SEASONAL TEMPERATURE CYCLES IN CENTRAL APPALACHIAN COLD-AIR TRAPS


KITE, J. Steven, Geology and Geography, West Virginia University, P. O. Box 6300, 330 Brooks Hall, Morgantown, WV 26506-6300, EDENBORN, Harry M., Geosciences Division, National Energy Technology Lab; U.S. Department of Energy, P.O. Box 10940, Pittsburgh, PA 15236 and KITE, Susan C., West Virginia Geological and Economic Survey, 1 Mont Chateau Road, Morgantown, WV 26508-807, jkite@wvu.edu

Algific talus slopes, rock cities, or artificial “ice mines” support at least seven cold-air traps on Paleozoic sandstone landscapes in West Virginia and Pennsylvania. At least two sites are associated with large late Cenozoic slope failures. Cold-air flow at two natural algific talus slopes supports refugia for boreal flora. Today, these Central Appalachian cold-air traps support ice into May, June or even July. Descriptive accounts from the 19th and early 20th centuries indicate ice persisted even later, but quantitative data are insufficient to rigorously establish historical trends.

Three cold-air trap sites have been instrumented with Hobo temperature loggers through at least one annual cycle: Ice Mountain talus slope, WV (6.5 yr), Trough Creek Ice Mine, PA (2.5 yr), and Little Beartown rock city, WV (1 yr). The three temperature records show remarkably similar annual cycles, despite the sites’ diverse origins and geological settings. Maximum temperatures of ca. 10 to 12°C are reached between late August and early October, followed by a 4 to 5 month interval when 4 to 10°C 24-hour declines are followed by partial temperature recoveries.

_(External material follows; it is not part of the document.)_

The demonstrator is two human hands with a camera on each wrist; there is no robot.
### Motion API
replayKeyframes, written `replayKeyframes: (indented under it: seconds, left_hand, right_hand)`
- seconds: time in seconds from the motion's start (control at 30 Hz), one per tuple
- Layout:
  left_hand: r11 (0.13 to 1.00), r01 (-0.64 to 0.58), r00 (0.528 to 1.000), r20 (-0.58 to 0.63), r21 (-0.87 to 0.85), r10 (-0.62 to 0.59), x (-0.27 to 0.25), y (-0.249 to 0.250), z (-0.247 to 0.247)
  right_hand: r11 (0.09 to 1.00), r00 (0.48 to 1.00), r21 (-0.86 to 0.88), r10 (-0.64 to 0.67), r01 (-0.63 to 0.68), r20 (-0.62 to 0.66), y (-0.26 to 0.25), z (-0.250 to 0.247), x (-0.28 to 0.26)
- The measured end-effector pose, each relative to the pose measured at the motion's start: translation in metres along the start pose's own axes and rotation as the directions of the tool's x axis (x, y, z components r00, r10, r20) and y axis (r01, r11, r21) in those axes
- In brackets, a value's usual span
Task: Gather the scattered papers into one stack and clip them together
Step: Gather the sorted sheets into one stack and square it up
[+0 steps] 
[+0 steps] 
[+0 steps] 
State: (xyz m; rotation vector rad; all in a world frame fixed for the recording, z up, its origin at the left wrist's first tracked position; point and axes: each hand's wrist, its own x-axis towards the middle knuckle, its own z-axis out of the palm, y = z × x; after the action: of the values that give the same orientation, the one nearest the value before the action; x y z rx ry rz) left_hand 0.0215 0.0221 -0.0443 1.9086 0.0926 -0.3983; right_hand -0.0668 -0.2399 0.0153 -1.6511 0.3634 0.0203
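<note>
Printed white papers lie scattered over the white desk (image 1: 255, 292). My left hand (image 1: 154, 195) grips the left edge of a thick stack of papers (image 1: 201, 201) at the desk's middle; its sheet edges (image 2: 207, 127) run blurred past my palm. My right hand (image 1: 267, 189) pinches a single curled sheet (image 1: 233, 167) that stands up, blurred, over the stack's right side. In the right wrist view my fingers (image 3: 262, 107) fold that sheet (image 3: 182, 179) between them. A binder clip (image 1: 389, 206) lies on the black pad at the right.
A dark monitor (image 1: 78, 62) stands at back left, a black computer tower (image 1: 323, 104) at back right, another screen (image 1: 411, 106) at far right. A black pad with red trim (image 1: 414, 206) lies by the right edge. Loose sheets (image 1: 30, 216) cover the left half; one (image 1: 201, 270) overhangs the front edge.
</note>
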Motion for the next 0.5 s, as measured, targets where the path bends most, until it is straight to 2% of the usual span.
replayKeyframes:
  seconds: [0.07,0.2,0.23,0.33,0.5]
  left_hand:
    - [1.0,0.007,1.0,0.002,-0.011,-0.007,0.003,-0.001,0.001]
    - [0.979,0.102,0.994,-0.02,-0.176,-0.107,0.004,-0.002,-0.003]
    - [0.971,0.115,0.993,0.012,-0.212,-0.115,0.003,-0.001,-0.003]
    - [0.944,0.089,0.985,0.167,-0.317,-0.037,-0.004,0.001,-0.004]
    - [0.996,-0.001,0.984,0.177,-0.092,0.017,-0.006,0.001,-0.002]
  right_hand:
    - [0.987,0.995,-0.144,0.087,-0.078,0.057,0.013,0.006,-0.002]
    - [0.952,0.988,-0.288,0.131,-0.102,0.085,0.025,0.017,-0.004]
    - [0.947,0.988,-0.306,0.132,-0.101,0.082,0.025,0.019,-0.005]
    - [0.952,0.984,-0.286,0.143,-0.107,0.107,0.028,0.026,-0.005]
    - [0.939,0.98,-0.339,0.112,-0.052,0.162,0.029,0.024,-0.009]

Base temperatures decrease with successive decline-and-recovery cycles, typically falling below 0°C in November or December. Temperatures between -3 and -8°C typify mid-December to mid-March, with brief periods as low as -12 to -20°C triggered by discrete cold weather events. Ice accumulation in the cold-air traps increases dramatically in late winter and early spring. Temperatures stabilize near 0°C for a 2 to 3 month interval after the spring equinox. Warming occurs slowly (<0.1 C°/day) after surface ice disappears, suggesting lingering subsurface ice may moderate summer temperatures.

Temperature and air-flow data at the cold-air traps favor a one-way, density-driven (cold-air-sinks) air-flow model, as proposed for Ice Mountain by Hayden (1843) and widely promoted by Balch (1900) for ice-cave circulation. Appalachian sandstone cold-air traps do not conform to the two-way air-flow model Frest (1981; 1983) proposed for algific talus slopes developed in carbonate landscapes in Iowa.